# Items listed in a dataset
▶
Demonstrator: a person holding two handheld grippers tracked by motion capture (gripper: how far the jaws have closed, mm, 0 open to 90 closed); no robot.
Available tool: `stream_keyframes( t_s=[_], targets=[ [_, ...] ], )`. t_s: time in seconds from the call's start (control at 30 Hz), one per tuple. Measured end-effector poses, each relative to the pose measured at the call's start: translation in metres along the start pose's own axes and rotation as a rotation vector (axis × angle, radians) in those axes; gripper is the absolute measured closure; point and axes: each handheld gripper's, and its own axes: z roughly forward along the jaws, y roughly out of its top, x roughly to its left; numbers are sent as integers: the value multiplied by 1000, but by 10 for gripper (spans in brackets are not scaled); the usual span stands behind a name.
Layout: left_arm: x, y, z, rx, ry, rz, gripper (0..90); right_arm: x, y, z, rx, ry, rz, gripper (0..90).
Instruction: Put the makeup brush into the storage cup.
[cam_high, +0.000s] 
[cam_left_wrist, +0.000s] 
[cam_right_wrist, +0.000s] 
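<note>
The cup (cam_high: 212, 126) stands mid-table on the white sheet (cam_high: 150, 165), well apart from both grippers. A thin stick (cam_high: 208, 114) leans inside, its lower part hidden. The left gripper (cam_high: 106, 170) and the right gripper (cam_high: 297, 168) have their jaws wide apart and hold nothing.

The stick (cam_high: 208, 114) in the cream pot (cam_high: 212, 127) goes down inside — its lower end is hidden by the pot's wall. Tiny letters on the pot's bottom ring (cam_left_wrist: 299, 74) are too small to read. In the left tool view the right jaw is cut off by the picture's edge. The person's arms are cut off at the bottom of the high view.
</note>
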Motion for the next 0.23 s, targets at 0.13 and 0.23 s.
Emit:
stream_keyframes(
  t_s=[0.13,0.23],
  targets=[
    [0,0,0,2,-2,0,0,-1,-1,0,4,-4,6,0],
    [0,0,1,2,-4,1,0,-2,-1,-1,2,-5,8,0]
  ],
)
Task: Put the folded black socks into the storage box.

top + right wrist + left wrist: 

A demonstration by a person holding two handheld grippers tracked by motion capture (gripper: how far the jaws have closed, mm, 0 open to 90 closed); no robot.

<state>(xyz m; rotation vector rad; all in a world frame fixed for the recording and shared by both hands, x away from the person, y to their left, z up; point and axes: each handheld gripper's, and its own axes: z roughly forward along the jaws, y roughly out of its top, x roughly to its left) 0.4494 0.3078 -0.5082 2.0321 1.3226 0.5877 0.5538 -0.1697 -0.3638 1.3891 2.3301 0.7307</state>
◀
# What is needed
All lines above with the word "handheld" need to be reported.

# Response
Demonstrator: a person holding two handheld grippers tracked by motion capture (gripper: how far the jaws have closed, mm, 0 open to 90 closed); no robot.
Available tool: `stream_keyframes( t_s=[_], targets=[ [_, ...] ], )`. t_s: time in seconds from the call's start (control at 30 Hz), one per tuple. Measured end-effector poses, each relative to the pose measured at the call's start: translation in metres along the start pose's own axes and rotation as a rotation vector (axis × angle, radians) in those axes; gripper is the absolute measured closure; point and axes: each handheld gripper's, and its own axes: z roughly forward along the jaws, y roughly out of its top, x roughly to its left; numbers are sent as integers: the value multiplied by 1000, but by 10 for gripper (spans in brackets are not scaled); the usual span stands behind a name.
A demonstration by a person holding two handheld grippers tracked by motion capture (gripper: how far the jaws have closed, mm, 0 open to 90 closed); no robot.
<state>(xyz m; rotation vector rad; all in a world frame fixed for the recording and shared by both hands, x away from the person, y to their left, z up; point and axes: each handheld gripper's, and its own axes: z roughly forward along the jaws, y roughly out of its top, x roughly to its left) 0.4494 0.3078 -0.5082 2.0321 1.3226 0.5877 0.5538 -0.1697 -0.3638 1.3891 2.3301 0.7307</state>

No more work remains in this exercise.